Task statement> Output range, inclusive: from the line containing "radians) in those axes" to the line containing "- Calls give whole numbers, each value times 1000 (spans". Restate those lines from the data below word for word and only those.

Extracted data entries

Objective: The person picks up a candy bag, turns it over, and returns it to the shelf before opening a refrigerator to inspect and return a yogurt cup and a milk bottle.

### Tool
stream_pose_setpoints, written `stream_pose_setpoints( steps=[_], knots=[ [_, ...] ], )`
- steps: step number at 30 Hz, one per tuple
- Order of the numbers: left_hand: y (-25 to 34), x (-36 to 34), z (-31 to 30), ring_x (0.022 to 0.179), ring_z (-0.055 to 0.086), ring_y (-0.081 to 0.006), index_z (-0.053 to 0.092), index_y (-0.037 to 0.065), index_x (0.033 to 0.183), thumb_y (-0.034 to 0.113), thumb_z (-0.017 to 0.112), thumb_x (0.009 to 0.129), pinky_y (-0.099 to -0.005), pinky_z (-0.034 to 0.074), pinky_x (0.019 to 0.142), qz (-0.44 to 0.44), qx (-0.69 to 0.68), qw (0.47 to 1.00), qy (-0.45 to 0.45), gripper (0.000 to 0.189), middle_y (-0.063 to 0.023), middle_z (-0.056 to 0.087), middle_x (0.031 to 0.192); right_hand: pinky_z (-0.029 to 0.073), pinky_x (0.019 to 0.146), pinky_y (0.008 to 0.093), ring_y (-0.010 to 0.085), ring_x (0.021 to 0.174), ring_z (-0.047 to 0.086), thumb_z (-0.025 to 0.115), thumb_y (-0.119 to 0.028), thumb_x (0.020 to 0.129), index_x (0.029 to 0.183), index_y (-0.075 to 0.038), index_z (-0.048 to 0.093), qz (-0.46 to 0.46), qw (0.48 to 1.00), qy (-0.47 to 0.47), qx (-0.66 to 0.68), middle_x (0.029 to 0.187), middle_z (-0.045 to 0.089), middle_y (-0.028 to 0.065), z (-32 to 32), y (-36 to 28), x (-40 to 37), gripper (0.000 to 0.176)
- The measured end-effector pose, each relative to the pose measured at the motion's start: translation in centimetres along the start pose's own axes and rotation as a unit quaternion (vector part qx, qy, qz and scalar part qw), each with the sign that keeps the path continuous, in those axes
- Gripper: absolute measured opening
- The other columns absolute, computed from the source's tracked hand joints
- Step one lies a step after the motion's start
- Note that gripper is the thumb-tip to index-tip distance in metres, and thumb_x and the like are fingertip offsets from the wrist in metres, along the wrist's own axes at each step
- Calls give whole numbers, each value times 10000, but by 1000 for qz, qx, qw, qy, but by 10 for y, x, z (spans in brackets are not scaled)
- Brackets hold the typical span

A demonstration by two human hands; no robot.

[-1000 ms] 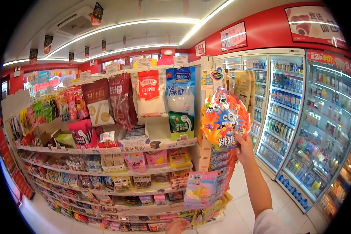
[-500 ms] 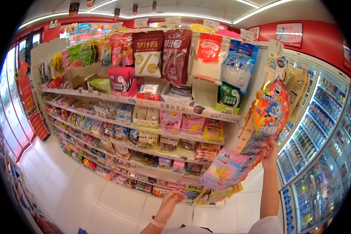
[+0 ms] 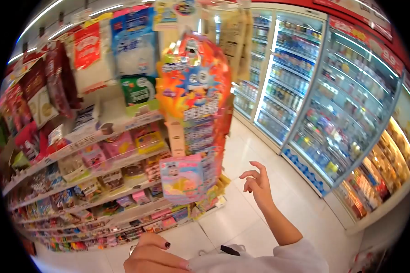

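My right hand [image 3: 258, 185] is raised over the white floor, fingers apart and loosely bent, with nothing in it. To its left, apart from it, hangs a strip of orange snack packets [image 3: 196, 91] with a blue cartoon figure at the shelf's end. Below them hangs a pink and yellow packet [image 3: 183, 179] with a cartoon picture. My left hand [image 3: 152, 255] is low at the bottom edge, partly cut off. Two of its fingertips point right with a gap between them, and I see nothing held there.
A long shelf [image 3: 109, 123] full of bagged sweets and snacks runs along the left. Glass-door drink fridges [image 3: 289, 68] stand at the right, with a lit snack shelf [image 3: 378, 168] beyond them. White tiled floor [image 3: 246, 214] lies between shelf and fridges.
My view has turned right, and the orange packets now appear nearer. My right hand has come off the hanging packets. My left hand is lower and closer to the camera.
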State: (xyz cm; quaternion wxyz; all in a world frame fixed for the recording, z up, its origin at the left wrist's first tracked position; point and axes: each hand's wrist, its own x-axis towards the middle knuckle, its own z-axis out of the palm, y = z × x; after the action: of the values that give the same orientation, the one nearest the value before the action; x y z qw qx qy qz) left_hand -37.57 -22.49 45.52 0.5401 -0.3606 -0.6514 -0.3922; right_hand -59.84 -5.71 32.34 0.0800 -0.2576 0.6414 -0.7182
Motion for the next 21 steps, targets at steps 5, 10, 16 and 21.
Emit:
stream_pose_setpoints(
  steps=[5, 10, 16, 21],
  knots=[
    [-60, 14, 78, 628, 493, -192, 484, 150, 934, 155, 463, 830, -382, 385, 645, 113, 94, 986, 74, 106, -43, 548, 743, 368, 511, 207, 90, 590, 498, 455, -52, 821, 1225, -74, 320, 48, 983, 143, -100, 894, 567, 80, -108, 3, -51, 427],
    [-125, 36, 166, 656, 483, -179, 464, 182, 1061, 155, 488, 820, -427, 392, 724, 113, -85, 989, 37, 243, -39, 531, 811, 367, 511, 203, 92, 590, 506, 458, -53, 821, 1214, -70, 331, 100, 921, 357, -121, 890, 577, 84, -209, 4, -125, 414],
    [-187, 33, 283, 1224, 259, -204, 554, 221, 1084, 134, 562, 795, -453, 239, 965, -32, -581, 810, 72, 301, 80, 309, 1314, 362, 481, 194, 91, 531, 512, 444, -76, 811, 1181, -66, 362, 150, 823, 534, -125, 845, 600, 74, -310, 43, -182, 379],
    [-230, 69, 389, 1238, 261, -168, 620, 230, 1014, 208, 558, 820, -364, 226, 1003, -37, -644, 764, 7, 205, 42, 323, 1335, 377, 511, 213, 88, 560, 511, 446, -68, 818, 1155, -54, 392, 151, 798, 576, -89, 831, 597, 43, -400, 63, -142, 341]
  ],
)
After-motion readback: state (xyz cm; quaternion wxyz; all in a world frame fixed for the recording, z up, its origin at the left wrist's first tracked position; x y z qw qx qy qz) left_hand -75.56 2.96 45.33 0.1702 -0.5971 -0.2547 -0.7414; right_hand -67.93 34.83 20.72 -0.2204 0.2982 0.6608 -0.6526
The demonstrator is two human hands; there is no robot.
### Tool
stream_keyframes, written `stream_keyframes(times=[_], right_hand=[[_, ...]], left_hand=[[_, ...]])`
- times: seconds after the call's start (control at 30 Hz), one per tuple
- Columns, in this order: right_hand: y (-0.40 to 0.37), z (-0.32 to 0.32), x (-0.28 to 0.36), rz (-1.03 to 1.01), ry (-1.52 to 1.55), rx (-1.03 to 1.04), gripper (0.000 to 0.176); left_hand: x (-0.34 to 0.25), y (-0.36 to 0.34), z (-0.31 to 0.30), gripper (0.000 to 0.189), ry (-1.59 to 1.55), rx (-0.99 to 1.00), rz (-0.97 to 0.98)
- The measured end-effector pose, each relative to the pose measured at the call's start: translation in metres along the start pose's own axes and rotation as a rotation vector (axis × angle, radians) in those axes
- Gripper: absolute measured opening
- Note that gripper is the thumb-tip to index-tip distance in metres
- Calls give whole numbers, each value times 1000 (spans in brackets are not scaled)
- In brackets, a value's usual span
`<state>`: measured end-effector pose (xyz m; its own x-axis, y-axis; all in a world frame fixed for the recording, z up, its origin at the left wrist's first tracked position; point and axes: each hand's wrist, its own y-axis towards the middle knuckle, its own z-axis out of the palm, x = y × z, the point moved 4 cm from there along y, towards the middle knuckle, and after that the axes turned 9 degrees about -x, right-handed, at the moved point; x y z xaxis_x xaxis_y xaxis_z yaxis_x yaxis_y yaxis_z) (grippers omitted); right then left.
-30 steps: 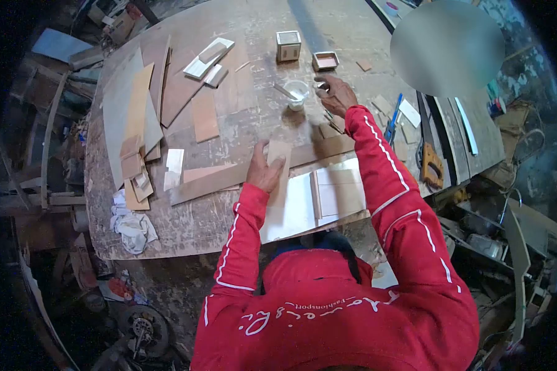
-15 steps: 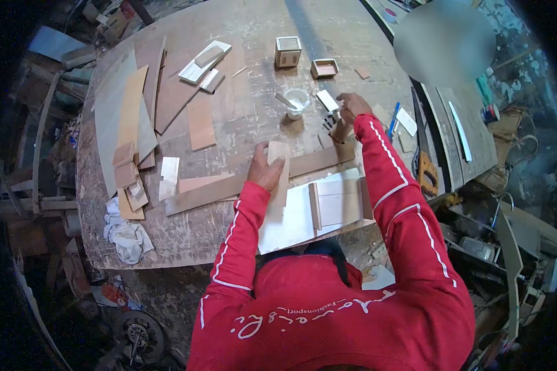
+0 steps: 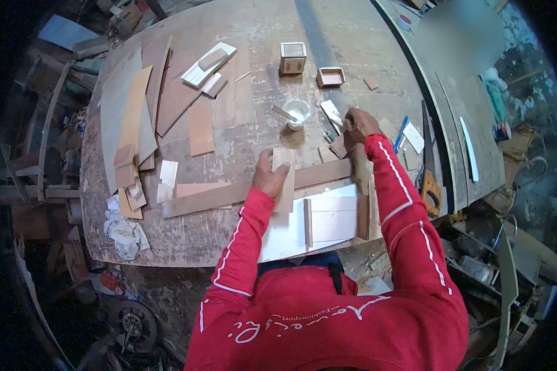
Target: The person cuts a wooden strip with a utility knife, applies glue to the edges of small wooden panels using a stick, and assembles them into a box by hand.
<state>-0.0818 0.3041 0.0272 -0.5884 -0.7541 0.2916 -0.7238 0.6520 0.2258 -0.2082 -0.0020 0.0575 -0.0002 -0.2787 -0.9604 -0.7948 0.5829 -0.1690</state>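
Observation:
My left hand is closed around the edge of a flat, light wooden strip, thumb on top. That strip crosses a long brown wooden board on the worktable. Farther right, my right hand has its fingers curled down among small pieces; what they pinch, if anything, is hidden. A small brown wood piece lies just below its fingers, and a white strip lies to their left. Near me, a panel with two raised brown edge strips rests on a white sheet.
A white tub with a flat stick stands beyond my hands. Behind it are a small wooden box and an open tray. A handsaw and blue pencil lie right; wood offcuts and a white rag lie left.
My right hand has come slightly nearer to me, its fingers lower among the small pieces. My left hand keeps its hold on the wooden strip. The whole view has shifted a little.

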Motion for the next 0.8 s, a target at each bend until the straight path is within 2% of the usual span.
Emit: stream_keyframes(times=[0.1,0.13,0.2,0.23,0.37,0.4,0.5,0.53,0.63,0.73,0.8], right_hand=[[10,-33,18,126,288,-8,21],[15,-39,24,162,375,23,23],[22,-49,42,102,540,-30,24],[25,-56,53,72,624,-57,24],[34,-68,95,-88,369,-46,15],[36,-65,101,-129,326,-100,14],[41,-59,114,-206,156,-44,16],[42,-55,119,-285,148,-104,15],[44,-54,133,-374,13,-90,11],[46,-52,143,-339,92,-50,8],[49,-45,148,-389,31,-48,7]], left_hand=[[33,11,9,51,-141,2,-15],[28,11,7,50,-72,-24,17],[18,10,6,49,66,-71,84],[25,11,9,49,9,-68,62],[41,16,12,48,-105,-61,26],[41,16,12,47,-107,-57,29],[47,16,11,48,-164,-35,-33],[51,17,10,48,-158,-47,-34],[53,16,7,47,-178,-68,-36],[46,11,5,47,-255,-55,-51],[43,9,4,47,-296,-36,-75]])
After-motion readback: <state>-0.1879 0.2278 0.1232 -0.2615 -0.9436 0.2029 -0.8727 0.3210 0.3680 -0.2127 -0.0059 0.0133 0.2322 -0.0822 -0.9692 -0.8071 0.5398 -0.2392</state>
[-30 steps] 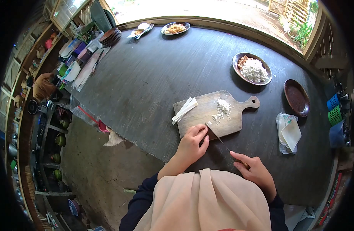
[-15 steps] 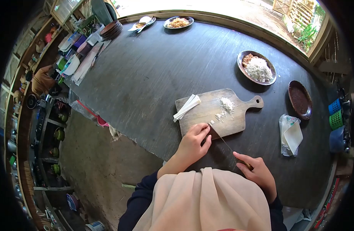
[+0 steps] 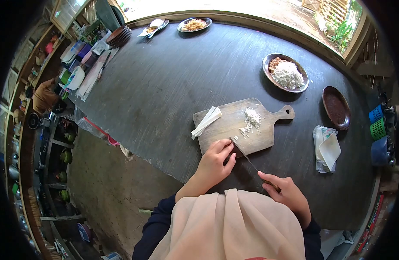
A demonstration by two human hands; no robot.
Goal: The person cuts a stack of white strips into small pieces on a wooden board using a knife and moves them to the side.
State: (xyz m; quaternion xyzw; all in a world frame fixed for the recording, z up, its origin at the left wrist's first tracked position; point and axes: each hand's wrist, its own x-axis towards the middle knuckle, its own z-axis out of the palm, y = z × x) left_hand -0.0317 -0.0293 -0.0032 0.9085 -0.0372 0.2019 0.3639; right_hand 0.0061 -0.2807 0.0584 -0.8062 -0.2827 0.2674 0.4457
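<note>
Under the left hand (image 3: pixel 214 162), whatever the knife (image 3: pixel 245 155) cuts is hidden.

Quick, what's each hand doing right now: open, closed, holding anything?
Left hand: fingers curled on the board beside the knife; whether it grips anything cannot be told.
Right hand: closed on the knife handle.

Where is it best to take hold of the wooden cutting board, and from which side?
Probably best by the narrow handle of the cutting board, fingers coming from the person's right. It juts out clear toward the dark plate, while the near edge is taken by the knife and left hand.
</note>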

Solution to the problem>
- The measured end-effector pose, each relative to the pose measured at the call's start: translation in metres along the start pose's own axes and rotation as a rotation vector (axis × angle, radians) in those axes
- Gripper: absolute measured opening
- Note that gripper is the thumb-tip to index-tip distance in metres
- Calls give whole numbers, each value times 1000 (spans in brackets are not scaled)

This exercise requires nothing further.